My dad's parents were born in the Azores. My dad was born in USA but never registered as a child to become a Portugal citizen. Can it still be done now even though he just passed away a few months ago? My brother and I were wondering since we would like to be able to get a EU passport.


----------



## siobhanwf (Mar 20, 2009)

Perhaps you would like to read through the subject which was already coverd on this thread

http://www.expatforum.com/expats/po...-portuguese-citizenship-through-ancestry.html


It is always worthwhile doing a "SEARCH" as many of these types of subjects have been covered in the past


----------



## maidentales (Mar 29, 2010)

I've met some local people in the next village to our property and they have a similar situation although they have a parent who is still resident in mainland Portugal.

They have a green card in the USA whereby they have to spend a number of days per year in the USA to maintain their USA residency to qualify for their green card to enable them to work in the USA.

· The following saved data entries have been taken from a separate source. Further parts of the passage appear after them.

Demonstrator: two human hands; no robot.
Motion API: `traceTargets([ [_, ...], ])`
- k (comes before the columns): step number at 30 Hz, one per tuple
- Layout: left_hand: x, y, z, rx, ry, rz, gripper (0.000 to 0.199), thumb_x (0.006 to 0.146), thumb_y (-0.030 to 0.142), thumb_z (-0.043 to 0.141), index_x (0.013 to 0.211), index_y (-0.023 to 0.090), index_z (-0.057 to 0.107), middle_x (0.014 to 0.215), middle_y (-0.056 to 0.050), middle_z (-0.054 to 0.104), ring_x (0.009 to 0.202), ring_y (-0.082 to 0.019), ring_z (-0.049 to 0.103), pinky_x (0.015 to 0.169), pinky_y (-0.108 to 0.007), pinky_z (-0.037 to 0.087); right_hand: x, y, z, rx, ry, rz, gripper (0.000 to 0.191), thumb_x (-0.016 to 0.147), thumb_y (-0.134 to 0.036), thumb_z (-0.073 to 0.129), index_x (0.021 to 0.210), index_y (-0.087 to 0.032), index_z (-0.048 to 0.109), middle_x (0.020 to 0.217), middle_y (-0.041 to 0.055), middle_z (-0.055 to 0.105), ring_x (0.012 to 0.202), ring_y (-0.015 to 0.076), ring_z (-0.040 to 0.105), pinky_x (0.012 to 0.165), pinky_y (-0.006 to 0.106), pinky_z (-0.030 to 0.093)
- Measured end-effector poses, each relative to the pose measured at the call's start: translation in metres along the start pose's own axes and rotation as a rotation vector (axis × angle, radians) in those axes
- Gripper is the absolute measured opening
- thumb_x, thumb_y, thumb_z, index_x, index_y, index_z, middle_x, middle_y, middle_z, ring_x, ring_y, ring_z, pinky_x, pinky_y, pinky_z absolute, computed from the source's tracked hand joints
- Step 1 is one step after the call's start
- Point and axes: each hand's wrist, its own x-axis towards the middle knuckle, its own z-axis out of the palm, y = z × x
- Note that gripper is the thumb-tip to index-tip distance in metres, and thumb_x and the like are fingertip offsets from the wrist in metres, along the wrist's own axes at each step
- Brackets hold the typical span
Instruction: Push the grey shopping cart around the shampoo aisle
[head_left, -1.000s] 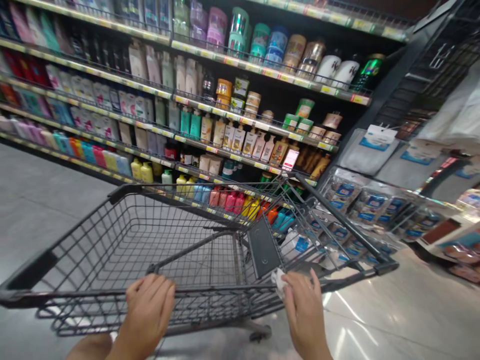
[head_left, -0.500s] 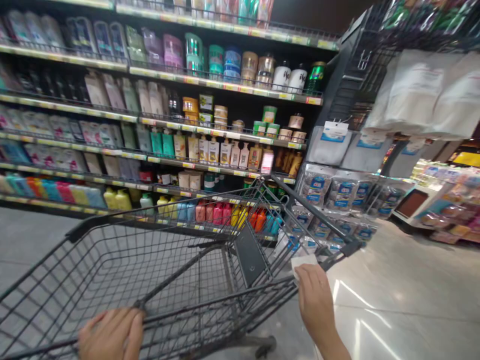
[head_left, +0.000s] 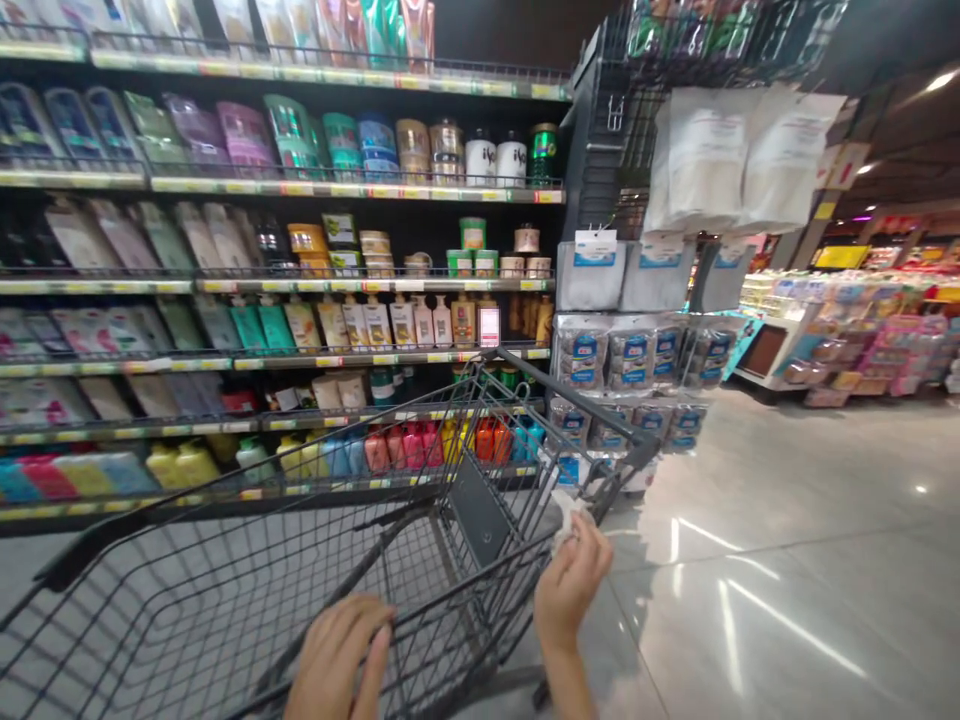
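Note:
A dark wire shopping cart stands before me, with its handle at the upper right. My left hand curls over the near top rim at the bottom centre; its fingers bend round the rim. To the right, my right hand pinches a crumpled whitish cloth or tissue close against the cart's near rim, below the handle. The cart's basket holds nothing that I can see.
Shelves of bottles and jars run behind the cart. Packets hang on a rack beside the shelf end. A display stand stands farther right on the shiny floor.
The view has turned to the right. My left hand has moved right along the near rim. The cloth in my right hand looks more bunched up.

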Motion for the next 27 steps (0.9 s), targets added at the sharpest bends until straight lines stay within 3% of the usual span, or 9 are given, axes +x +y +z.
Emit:
traceTargets([
  [3, 0.004, 0.018, 0.015, 0.004, -0.049, 0.045, 0.025, 0.092, 0.036, 0.041, 0.108, 0.023, 0.055, 0.090, -0.002, 0.071, 0.082, -0.017, 0.066, 0.077, -0.030, 0.049, -0.023, -0.018, 0.014, 0.089, 0.085, 0.205, 0.037, 0.093, -0.020, 0.036, 0.128, -0.017, 0.045, 0.115, 0.0171, 0.047, 0.116, 0.0272, 0.042, 0.097, 0.048, 0.035],
  [6, 0.002, 0.020, 0.023, 0.058, -0.037, 0.074, 0.028, 0.091, 0.037, 0.043, 0.109, 0.019, 0.055, 0.089, -0.004, 0.071, 0.078, -0.018, 0.066, 0.074, -0.031, 0.049, -0.044, -0.029, 0.024, 0.133, 0.080, 0.334, 0.045, 0.093, -0.023, 0.035, 0.138, -0.016, 0.034, 0.129, 0.0203, 0.037, 0.126, 0.0287, 0.034, 0.102, 0.051, 0.031],
  [11, 0.001, 0.014, 0.026, 0.091, -0.032, 0.126, 0.028, 0.088, 0.030, 0.043, 0.109, 0.015, 0.055, 0.086, -0.006, 0.070, 0.075, -0.018, 0.065, 0.074, -0.031, 0.046, -0.068, -0.028, 0.024, 0.131, -0.037, 0.358, 0.052, 0.093, -0.023, 0.031, 0.144, -0.015, 0.022, 0.139, 0.0223, 0.029, 0.134, 0.0303, 0.028, 0.104, 0.052, 0.030],
  [16, 0.004, 0.018, 0.026, 0.099, -0.033, 0.109, 0.027, 0.087, 0.028, 0.045, 0.107, 0.015, 0.055, 0.086, -0.006, 0.069, 0.076, -0.018, 0.064, 0.075, -0.032, 0.045, -0.079, -0.010, 0.011, 0.088, -0.072, 0.312, 0.042, 0.094, -0.024, 0.034, 0.135, -0.015, 0.039, 0.127, 0.0211, 0.044, 0.126, 0.0298, 0.039, 0.098, 0.047, 0.036],
  [21, 0.004, 0.019, 0.026, 0.097, -0.036, 0.109, 0.025, 0.086, 0.026, 0.046, 0.107, 0.016, 0.055, 0.087, -0.005, 0.069, 0.077, -0.018, 0.064, 0.076, -0.032, 0.045, -0.065, -0.004, -0.004, 0.090, -0.098, 0.261, 0.030, 0.091, -0.019, 0.039, 0.115, -0.015, 0.056, 0.111, 0.0167, 0.055, 0.107, 0.0257, 0.053, 0.089, 0.041, 0.042],
  [27, 0.001, 0.019, 0.026, 0.075, -0.041, 0.101, 0.029, 0.084, 0.025, 0.047, 0.111, 0.017, 0.055, 0.088, -0.006, 0.068, 0.078, -0.019, 0.064, 0.075, -0.032, 0.046, -0.028, -0.016, -0.014, 0.113, -0.075, 0.296, 0.024, 0.086, -0.016, 0.045, 0.101, -0.014, 0.063, 0.119, 0.0182, 0.056, 0.110, 0.0255, 0.055, 0.089, 0.040, 0.044],
])
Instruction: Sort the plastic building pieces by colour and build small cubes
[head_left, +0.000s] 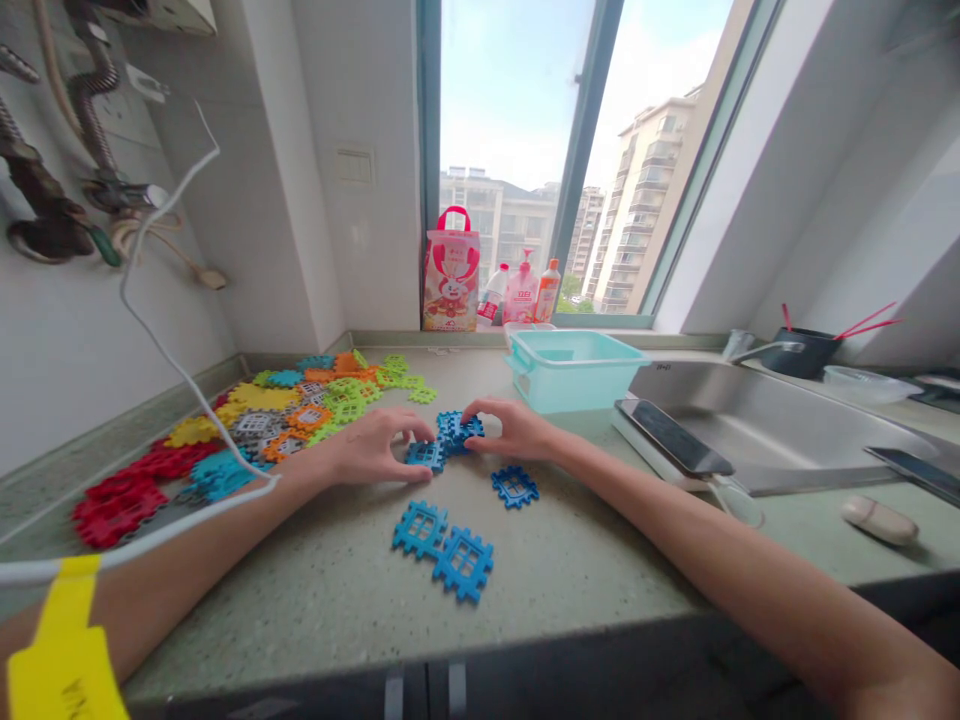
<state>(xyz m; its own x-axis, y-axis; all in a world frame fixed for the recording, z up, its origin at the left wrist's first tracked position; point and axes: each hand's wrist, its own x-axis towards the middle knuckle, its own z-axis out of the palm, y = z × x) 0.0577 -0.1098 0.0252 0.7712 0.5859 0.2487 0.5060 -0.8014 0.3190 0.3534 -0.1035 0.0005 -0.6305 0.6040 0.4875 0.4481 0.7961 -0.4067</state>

However, they also have Portuguese residency due to their mother living in Portugal and their right to having a Portuguese permanent home available to them, even though they don't spend a lot of their time in Portugal itself.

I don't know the regulations behind this which would need further research as this is something that someone has told me.

The link provided by siobhanwf looks fastinating and an interest in it's own right.

Hope you get this sorted, as finding information has to be made much easier by the appearance of the internet, although it can also cause confusion and if you keep going with this, dig and research, you'll get to the end solution.


----------